I called her tonight to discuss memory (or whatever the spec-formerly-known-as-RAM is now called) and how it affected the price of the HP systems she was interested in, when she mentioned the name of the malware: Windows Police Pro. I googled it while we were chatting and found sites with free downloads to fix it, but her computer was so far gone that she couldn’t get online long enough to access it. In fact, the virus had found ways to block access to a lot of the fix-it sites. I took the basic gist of what needed to be done and had her do one thing: go into the task manager and delete one file asap. It really shouldn’t have worked, but somehow it did – the computer stayed on and online long enough for her to get to the .exe recovery files she needed. She also downloaded the free deluxe McAfee software provided by her ISP and set it to clear out the crap before she went to bed – trojans, backdoors, adware, viral pop-ups, fake task manager, etc.

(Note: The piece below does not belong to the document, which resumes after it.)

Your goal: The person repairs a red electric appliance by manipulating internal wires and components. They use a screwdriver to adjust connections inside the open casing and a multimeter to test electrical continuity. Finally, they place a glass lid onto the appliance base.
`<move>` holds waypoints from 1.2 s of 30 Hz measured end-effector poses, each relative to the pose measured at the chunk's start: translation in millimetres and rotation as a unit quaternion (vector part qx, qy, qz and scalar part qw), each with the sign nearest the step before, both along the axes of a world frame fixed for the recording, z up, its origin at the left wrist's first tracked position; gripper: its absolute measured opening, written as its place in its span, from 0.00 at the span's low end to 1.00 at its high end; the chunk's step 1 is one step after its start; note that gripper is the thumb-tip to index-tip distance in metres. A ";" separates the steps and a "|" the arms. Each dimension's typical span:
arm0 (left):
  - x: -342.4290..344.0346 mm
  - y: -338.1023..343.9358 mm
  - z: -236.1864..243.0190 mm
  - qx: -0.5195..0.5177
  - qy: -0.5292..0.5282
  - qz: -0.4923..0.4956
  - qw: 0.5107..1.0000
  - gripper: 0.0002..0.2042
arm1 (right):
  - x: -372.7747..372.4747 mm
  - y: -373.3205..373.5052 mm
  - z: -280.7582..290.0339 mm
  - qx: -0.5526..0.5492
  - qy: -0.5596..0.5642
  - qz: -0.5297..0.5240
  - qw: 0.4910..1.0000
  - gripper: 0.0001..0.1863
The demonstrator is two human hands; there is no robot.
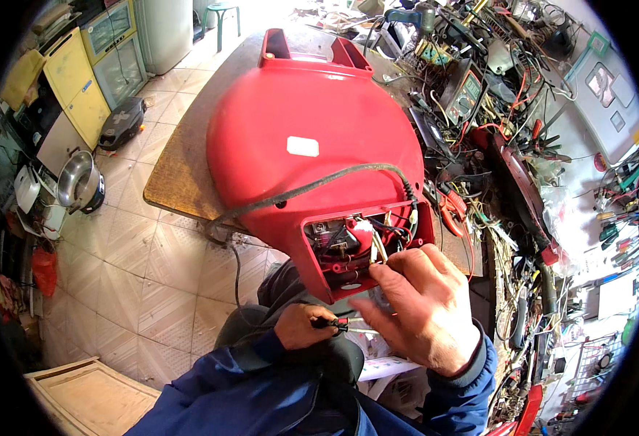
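Observation:
A red plastic housing (312, 123) lies on the wooden table (174, 174), its near compartment exposing wires (341, 247) and pale leads (380, 243). A thick black cable (290, 192) drapes across it. My right hand (414, 305) is at the compartment's lower right, index fingertip at the pale leads and thumb apart below; whether anything lies under its curled fingers is hidden. Below the housing, my left hand (303, 327) is closed on a small black-and-red tool (332, 322) with pale rods or leads extending rightward; its exact kind is unclear.
A heap of cables and tools (479, 87), including a multimeter (459, 91) and red-handled pliers (450, 218), crowds the right. On the tiled floor at left are a steel pot (74, 178) and dark case (122, 122). A wooden box (87, 396) sits lower left.

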State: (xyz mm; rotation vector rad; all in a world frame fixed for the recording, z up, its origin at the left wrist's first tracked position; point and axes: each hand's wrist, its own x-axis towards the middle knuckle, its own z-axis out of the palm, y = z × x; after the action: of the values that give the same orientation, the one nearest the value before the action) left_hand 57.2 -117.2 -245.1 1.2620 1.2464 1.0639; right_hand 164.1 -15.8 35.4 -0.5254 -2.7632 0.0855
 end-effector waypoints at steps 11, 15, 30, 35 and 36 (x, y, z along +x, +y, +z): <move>6.8 8.0 -25.8 0.105 0.072 0.057 0.990 0.16 | -11.5 -0.4 -11.5 0.019 0.053 -0.047 0.997 0.12; 6.6 12.5 -25.2 0.074 0.046 0.017 0.996 0.17 | -5.3 -2.6 -17.7 0.033 0.060 -0.085 0.994 0.14; 0.5 20.1 -11.4 0.098 0.087 -0.003 0.991 0.17 | -11.0 -10.8 -48.9 0.061 0.180 -0.085 0.978 0.10; -2.5 27.2 -7.5 0.090 0.090 0.002 0.992 0.17 | -13.3 -14.2 -60.0 0.073 0.197 -0.059 0.976 0.09; -2.9 28.5 -8.0 0.083 0.090 0.005 0.992 0.17 | -13.7 -17.2 -57.2 0.056 0.189 -0.064 0.978 0.11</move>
State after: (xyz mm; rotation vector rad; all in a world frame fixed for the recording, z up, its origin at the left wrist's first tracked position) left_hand 54.4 -88.7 -253.1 1.5072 1.3214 1.0984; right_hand 150.3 -33.1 -21.9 -0.5867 -2.3432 -0.0001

One of my cousins was supposed to pass on her 2-year-old laptop (she just got an automatic replacement at college) last weekend but hadn’t transferred her music files, which meant no computer for my mom until maybe Thanksgiving. Mom couldn’t handle that. While I’m sure there’s plenty more to be done, she’s just happy to have the internet back and now has no great desire to replace her system. Would you believe she was about 20 minutes from having me order one for her on the spot? Preferably for local store pick-up so she could get back to normal this weekend, she had her debit card in front of her.

So I totally saved her $500 tonight with my guesswork. I rock! And hopefully it will help her forget my Bad Daughter behavior 5 weeks ago so I can visit again one day soon.

10/11 Update:  My mom has decided that even if she’s able to fix the virus, she just doesn’t trust her computer to be safe anymore. She now thinks every scan and every solution she has tried just let in more spyware and ransomware, and she buys things, pays bills online and checks her bank account all the time. To be fair, the machine is nearly 5 years old. Anyway, I’ll be ordering her up a new one (it’s part of my loan repayment from August) through her United Airlines link that will get her 1-2 miles per $1, depending on which store she chooses. She’s fond of the $450 Dell, but I want to run a $250 eMachine with similar specs by her first.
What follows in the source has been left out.